Video Question Answering (VQA) requires models to understand long, complex videos and answer questions ranging from fine-grained object details to high-level temporal reasoning. Existing systems, however, are often constrained by short context windows and limited long-term memory, causing earlier events to be forgotten and weakening their temporal understanding. These limitations make it challenging to handle real-world videos that span minutes or even hours.
To address these challenges, we introduce Temporally Hierarchical Scene Graphs (THSGs), a structured representation that encodes entities, attributes, and interactions across multiple temporal scales. THSGs provide a compact yet informative summary of video content, preserving key visual information while remaining memory-efficient.
Scene graphs abstract visual information into <Subject – Relation – Object> triplets, enabling interpretable, relational reasoning over entities. While traditionally applied to static images, dynamic scene graphs extend this reasoning to videos, capturing both instantaneous interactions and longer-term activities.

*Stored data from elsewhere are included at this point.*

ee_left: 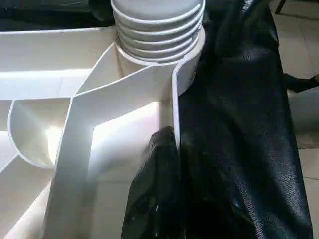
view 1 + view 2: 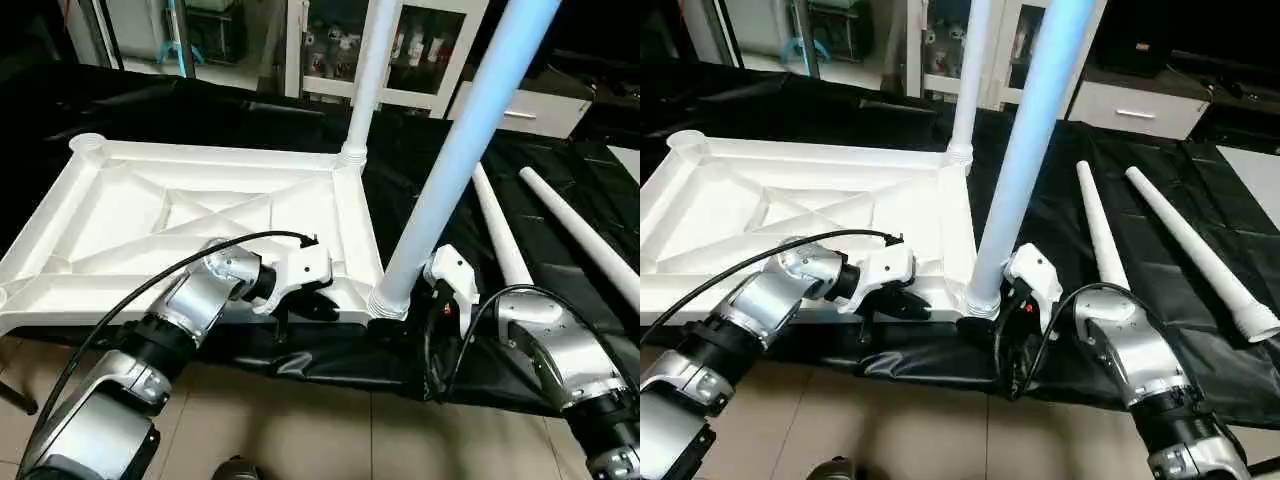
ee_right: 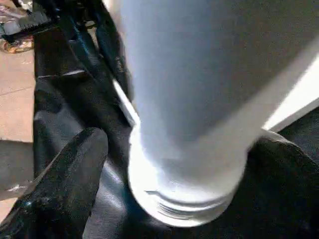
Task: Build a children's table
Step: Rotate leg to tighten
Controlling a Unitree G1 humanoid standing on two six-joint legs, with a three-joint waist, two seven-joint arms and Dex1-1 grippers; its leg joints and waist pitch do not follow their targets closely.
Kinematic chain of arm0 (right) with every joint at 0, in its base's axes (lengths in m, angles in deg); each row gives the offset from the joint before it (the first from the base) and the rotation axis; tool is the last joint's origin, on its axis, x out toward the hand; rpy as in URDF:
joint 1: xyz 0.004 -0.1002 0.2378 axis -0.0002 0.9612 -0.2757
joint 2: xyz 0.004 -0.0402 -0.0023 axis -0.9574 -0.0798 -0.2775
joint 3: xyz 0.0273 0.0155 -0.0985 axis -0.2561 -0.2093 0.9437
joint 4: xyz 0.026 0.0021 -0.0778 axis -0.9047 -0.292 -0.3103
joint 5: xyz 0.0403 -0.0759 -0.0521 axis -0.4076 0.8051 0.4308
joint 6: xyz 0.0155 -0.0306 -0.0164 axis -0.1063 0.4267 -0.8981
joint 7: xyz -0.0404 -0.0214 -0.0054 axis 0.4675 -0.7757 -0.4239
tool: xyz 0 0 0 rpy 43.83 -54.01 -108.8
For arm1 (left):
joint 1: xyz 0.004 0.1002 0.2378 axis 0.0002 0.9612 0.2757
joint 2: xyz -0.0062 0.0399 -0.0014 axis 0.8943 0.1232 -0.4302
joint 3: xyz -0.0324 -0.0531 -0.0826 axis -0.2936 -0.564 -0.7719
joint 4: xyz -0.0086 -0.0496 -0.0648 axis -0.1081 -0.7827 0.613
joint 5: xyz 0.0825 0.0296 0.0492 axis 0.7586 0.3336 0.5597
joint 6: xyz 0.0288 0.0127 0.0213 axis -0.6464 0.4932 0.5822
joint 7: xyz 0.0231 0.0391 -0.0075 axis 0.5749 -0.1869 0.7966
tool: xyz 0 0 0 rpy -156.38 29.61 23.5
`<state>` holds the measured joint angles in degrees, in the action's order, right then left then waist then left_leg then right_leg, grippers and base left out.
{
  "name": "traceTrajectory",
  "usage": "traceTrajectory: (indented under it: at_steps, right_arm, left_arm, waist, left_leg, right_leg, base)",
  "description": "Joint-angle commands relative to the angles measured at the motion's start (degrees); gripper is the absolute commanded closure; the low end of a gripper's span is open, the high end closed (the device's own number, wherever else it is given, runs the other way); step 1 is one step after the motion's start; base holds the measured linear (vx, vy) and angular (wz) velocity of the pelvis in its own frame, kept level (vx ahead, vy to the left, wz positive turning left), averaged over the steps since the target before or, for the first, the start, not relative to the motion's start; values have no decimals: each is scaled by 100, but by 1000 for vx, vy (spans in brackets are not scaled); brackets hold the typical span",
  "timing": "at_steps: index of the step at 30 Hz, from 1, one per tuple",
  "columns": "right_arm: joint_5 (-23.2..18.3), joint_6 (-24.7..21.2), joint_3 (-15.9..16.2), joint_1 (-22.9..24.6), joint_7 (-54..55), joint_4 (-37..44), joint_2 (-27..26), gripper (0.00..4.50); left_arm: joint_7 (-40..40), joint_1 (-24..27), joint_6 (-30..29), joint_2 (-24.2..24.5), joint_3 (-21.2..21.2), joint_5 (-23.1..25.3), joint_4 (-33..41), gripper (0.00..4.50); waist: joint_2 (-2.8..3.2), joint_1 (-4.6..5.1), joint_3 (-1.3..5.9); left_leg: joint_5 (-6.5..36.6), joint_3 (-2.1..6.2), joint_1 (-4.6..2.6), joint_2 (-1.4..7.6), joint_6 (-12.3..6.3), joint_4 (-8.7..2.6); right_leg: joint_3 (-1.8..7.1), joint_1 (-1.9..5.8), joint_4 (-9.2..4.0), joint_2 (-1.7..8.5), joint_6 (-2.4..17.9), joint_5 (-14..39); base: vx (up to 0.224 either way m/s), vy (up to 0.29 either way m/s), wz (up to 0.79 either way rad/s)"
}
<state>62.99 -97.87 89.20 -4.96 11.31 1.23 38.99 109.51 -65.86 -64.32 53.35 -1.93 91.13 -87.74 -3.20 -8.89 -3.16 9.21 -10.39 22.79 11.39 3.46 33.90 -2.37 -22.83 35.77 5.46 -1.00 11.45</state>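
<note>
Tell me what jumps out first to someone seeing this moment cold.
A long white leg leans up from the near right corner of the upturned tabletop, its threaded end at the socket, with the right gripper around its base. A second leg stands at the far right corner, and two more lie on the black sheet to the right.

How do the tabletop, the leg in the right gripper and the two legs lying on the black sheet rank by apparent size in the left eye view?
1. tabletop
2. held leg, enlarged by nearness
3. The two lying legs look alike; not ranked.
</note>
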Motion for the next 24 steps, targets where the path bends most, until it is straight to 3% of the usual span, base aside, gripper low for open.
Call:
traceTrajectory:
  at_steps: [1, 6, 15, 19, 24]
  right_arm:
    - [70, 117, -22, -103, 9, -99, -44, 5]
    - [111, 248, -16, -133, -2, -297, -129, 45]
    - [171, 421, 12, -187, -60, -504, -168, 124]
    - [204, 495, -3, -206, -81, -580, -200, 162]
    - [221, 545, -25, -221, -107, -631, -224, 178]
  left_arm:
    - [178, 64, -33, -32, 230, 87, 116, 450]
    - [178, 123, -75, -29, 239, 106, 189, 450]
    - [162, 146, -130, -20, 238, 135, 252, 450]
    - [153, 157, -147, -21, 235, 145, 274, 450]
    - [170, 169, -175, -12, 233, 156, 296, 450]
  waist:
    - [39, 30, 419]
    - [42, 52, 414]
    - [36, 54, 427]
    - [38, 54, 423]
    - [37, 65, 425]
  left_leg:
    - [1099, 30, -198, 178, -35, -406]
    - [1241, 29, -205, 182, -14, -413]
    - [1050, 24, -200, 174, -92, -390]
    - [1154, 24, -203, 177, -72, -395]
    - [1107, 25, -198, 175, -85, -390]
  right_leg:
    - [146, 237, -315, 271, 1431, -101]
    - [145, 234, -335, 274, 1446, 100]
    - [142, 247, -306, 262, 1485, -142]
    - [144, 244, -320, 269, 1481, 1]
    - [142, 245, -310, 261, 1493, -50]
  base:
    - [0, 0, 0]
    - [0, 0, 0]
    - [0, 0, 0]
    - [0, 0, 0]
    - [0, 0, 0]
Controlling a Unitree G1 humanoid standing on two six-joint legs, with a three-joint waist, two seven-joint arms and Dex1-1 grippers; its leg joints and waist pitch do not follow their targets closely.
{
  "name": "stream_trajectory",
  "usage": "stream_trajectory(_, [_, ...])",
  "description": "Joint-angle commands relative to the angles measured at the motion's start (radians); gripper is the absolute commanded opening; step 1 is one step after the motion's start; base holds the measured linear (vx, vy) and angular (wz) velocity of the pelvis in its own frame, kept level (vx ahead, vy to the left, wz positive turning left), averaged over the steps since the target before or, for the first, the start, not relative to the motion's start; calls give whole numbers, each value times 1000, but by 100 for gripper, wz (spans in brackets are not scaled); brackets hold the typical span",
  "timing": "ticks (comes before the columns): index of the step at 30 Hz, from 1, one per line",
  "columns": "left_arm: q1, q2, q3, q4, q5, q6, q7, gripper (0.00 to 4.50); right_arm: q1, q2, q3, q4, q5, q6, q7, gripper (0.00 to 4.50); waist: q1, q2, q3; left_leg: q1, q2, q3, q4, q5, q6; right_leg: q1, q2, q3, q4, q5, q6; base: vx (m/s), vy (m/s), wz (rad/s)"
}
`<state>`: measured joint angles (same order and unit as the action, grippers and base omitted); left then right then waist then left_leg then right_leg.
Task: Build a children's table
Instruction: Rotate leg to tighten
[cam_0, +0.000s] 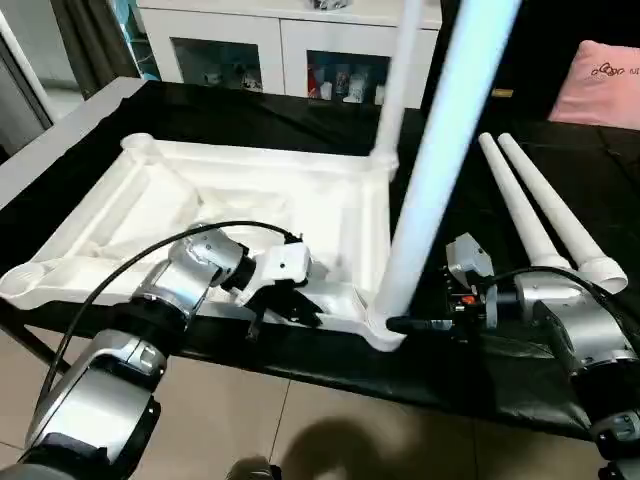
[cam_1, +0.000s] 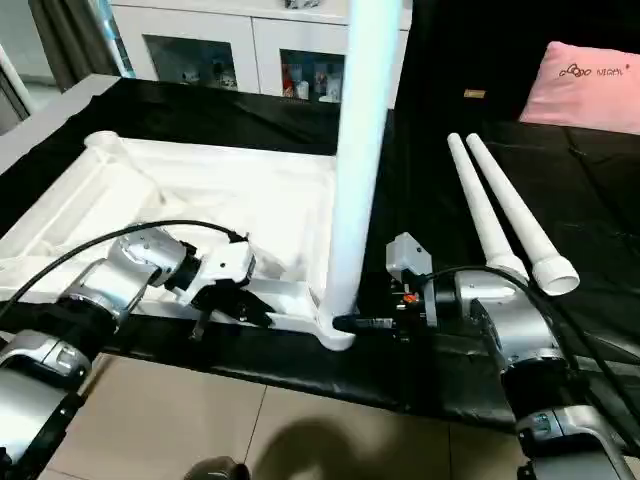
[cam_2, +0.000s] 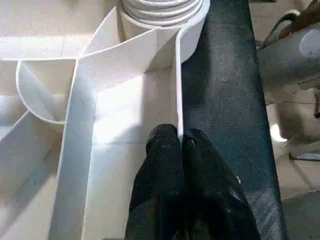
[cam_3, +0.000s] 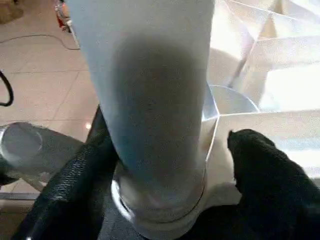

By constructing scene graphs at multiple temporal resolutions — from frame-level interactions to action segments and overarching goal sequences — THSGs retain both short-term atomic actions and long-range intentions in a unified representation. This hierarchical structure not only supports efficient indexing and retrieval of relevant moments but also facilitates graph-based reasoning for VideoQA. When answering a question, the model can navigate the temporal hierarchy to identify pertinent entities and interactions, aggregate evidence across frames, and reason over both short-term and long-term dependencies to produce accurate and explainable answers.